Passing async function as argument

Question

I am trying to use use grequests to make a single HTTP call asynchronously. All goes find until I try to call a function ( handle_cars ) to handle the response. The problem is that the function is an async function and it I don't know how to await it while passing.

Is this even possible?

I need the function to be async because there is another async function I need to call from it. Another solution would be to be able to call and await the other async function ( send_cars ) from inside the sync function.

async def handle_cars(res):
    print("GOT IT")
    await send_cars()

async def get_cars():
    req = grequests.get(URL, hooks=dict(response=handle_cars))
    job = grequests.send(req, grequests.Pool(1))

How do I set the response argument to await the function? Or how do I await send_cars if I make handle_cars synchronous?

Thanks

Answer 1

According to the OP's comments, he wishes to create a request in the background, and call a callback when it finishes.

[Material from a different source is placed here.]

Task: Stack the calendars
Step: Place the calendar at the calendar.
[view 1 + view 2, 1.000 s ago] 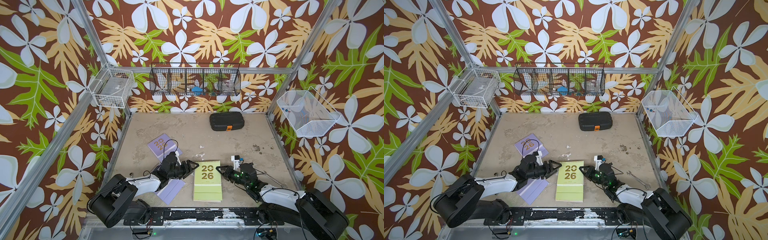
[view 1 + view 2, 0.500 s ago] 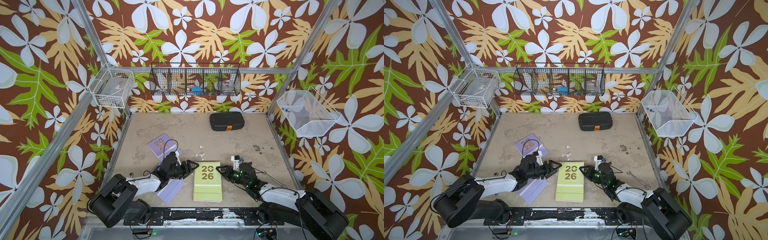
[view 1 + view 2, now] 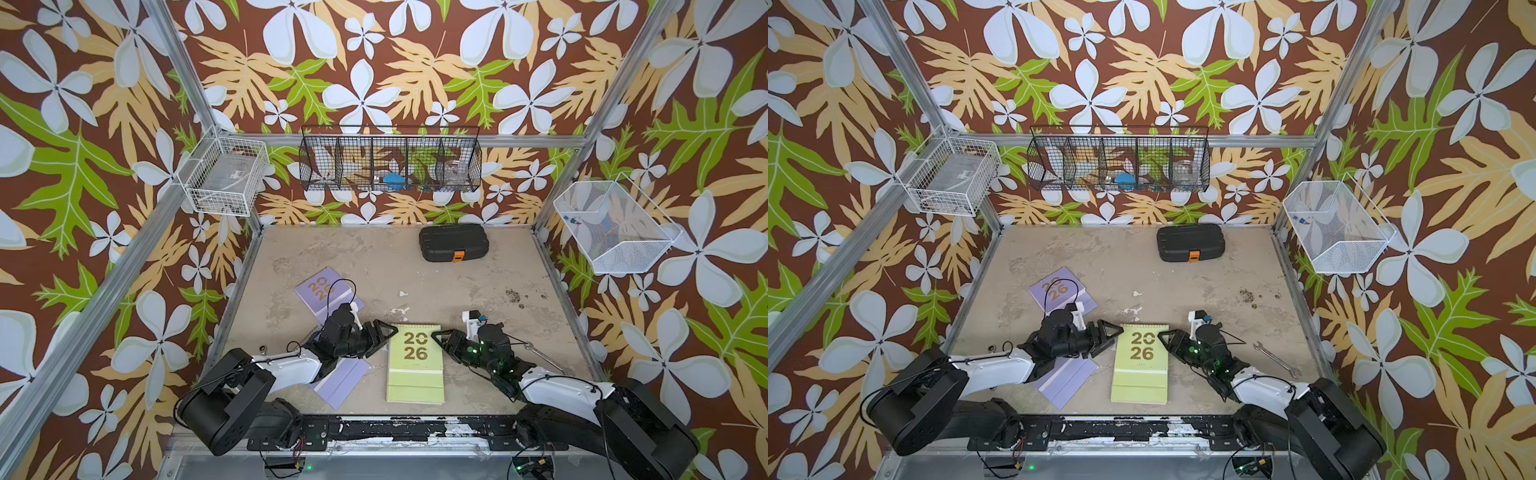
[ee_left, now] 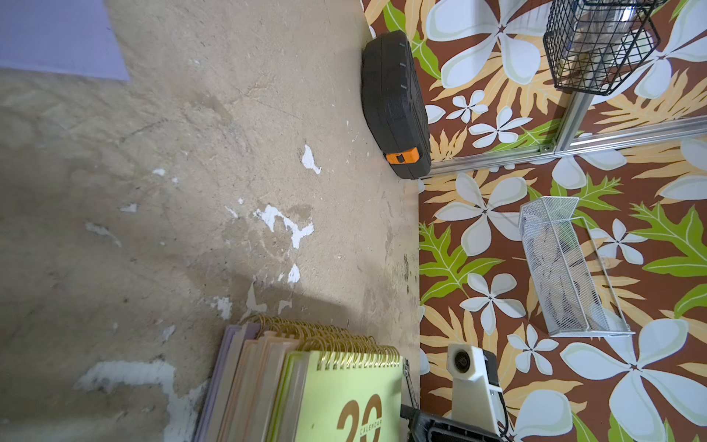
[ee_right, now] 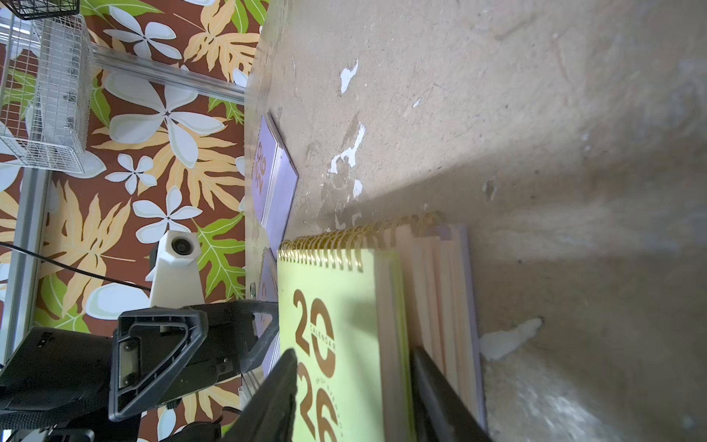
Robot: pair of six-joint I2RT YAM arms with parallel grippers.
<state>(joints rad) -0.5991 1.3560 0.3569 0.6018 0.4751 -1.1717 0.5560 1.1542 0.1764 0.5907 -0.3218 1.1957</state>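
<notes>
A lime green calendar [image 3: 415, 361] tops a stack of pink and lilac calendars [image 4: 245, 382] at the front middle of the floor. One lilac calendar [image 3: 322, 291] lies apart at the back left, and another [image 3: 345, 380] lies partly under my left arm. My left gripper [image 3: 380, 338] hangs open just left of the stack and touches nothing. My right gripper [image 5: 355, 398] is open at the stack's right edge. One finger [image 5: 275, 394] hovers over the green cover, the other [image 5: 436, 390] sits lower against the stack's side.
A black case [image 3: 453, 243] with an orange latch lies at the back wall. A wrench [image 3: 544, 359] lies right of my right arm, and a small metal ring [image 3: 262, 348] near the left frame. Wire baskets [image 3: 390, 160] hang on the walls.
My right gripper's jaws have spread apart around the green calendar's edge. The left arm and the calendars have stayed where they were.
</notes>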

The way to do so can be implemented using asyncio.create_task() and using task.add_done_callback() .

A simpler way however, will work by creating a new coroutine and running it in the background.

Demonstrated using aiohttp , it will work in the following way:

async def main_loop():
    task = asyncio.create_task(handle_cars(URL))
    while True:
        ...

async def handle_cars(url):
    async with aiohttp.ClientSession() as session:
        async with session.get(url) as response:
            await send_cars()